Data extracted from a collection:
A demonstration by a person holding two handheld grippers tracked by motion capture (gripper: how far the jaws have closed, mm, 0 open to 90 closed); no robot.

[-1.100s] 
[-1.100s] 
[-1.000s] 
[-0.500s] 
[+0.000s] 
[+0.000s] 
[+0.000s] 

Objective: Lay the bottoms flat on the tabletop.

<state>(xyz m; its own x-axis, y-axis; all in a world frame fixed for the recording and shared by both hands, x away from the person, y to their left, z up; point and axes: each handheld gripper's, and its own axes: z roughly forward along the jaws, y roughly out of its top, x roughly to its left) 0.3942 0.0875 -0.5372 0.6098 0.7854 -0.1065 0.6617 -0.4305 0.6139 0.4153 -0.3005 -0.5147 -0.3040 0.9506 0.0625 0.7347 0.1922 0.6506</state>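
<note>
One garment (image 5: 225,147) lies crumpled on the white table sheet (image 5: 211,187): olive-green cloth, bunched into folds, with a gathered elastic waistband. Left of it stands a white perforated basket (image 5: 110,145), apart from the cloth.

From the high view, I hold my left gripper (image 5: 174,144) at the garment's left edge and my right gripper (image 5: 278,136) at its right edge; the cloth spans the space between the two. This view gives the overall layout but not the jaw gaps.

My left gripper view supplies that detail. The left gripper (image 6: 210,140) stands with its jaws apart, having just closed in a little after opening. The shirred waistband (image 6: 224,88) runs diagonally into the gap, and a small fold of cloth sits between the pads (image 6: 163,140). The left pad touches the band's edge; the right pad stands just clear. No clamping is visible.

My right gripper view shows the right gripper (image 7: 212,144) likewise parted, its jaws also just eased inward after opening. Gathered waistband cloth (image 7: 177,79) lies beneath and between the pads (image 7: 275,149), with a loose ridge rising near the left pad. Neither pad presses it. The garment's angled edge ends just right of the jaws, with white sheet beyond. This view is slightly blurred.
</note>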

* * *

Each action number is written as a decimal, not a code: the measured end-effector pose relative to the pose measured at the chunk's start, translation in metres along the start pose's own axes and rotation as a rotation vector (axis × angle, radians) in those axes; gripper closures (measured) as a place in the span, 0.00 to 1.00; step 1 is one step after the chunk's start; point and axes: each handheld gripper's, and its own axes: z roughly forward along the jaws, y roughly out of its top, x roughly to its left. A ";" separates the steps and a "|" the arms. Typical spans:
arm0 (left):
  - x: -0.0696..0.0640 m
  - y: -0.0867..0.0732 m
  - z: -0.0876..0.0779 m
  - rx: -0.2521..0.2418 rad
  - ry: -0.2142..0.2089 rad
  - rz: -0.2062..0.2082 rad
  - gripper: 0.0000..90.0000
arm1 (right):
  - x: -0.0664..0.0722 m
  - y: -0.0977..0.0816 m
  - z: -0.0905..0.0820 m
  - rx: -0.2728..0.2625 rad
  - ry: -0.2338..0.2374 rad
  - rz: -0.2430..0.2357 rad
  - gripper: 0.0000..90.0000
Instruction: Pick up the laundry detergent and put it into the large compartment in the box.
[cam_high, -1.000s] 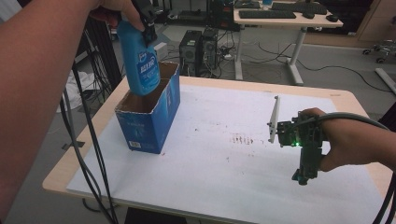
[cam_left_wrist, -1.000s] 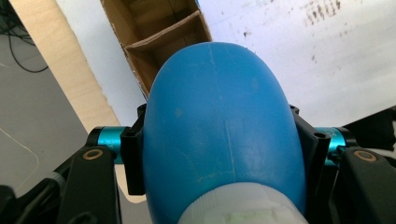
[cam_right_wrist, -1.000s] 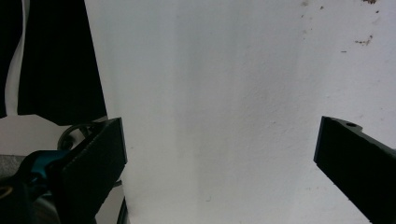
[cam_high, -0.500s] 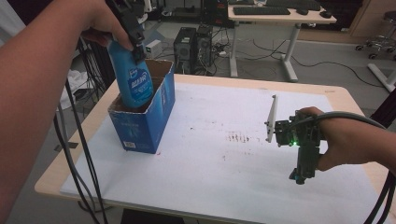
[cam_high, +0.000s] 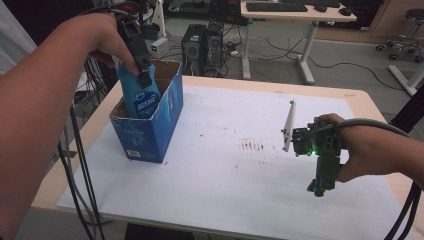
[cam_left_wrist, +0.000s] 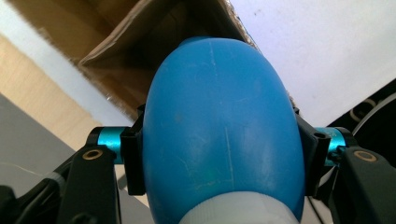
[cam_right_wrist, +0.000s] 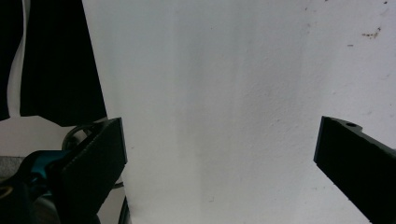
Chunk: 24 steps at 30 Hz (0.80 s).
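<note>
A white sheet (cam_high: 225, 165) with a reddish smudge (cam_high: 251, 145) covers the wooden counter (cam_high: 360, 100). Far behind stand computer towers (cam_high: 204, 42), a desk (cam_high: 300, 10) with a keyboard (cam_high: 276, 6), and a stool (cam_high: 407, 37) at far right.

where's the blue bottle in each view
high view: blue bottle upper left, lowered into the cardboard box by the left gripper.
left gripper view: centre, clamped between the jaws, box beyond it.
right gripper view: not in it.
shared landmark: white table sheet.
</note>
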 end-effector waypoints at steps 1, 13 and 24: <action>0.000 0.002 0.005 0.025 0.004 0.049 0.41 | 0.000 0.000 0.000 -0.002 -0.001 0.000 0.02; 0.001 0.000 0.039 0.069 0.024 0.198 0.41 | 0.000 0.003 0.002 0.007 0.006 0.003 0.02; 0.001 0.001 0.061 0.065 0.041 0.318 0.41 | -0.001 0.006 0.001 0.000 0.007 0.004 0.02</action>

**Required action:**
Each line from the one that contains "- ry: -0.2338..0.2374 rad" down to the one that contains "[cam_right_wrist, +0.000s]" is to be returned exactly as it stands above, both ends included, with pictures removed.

**Output of the exercise:**
  - ry: -0.2338..0.2374 rad
  - rz: -0.2430..0.2357 rad
  - gripper: 0.0000..90.0000
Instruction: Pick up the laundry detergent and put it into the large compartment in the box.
[cam_high, -1.000s] 
[cam_left_wrist, -1.000s] 
[cam_right_wrist, -1.000s] 
[cam_high, -0.500s] 
[cam_high, +0.000s] 
[cam_left_wrist, +0.000s] 
[cam_right_wrist, +0.000s] 

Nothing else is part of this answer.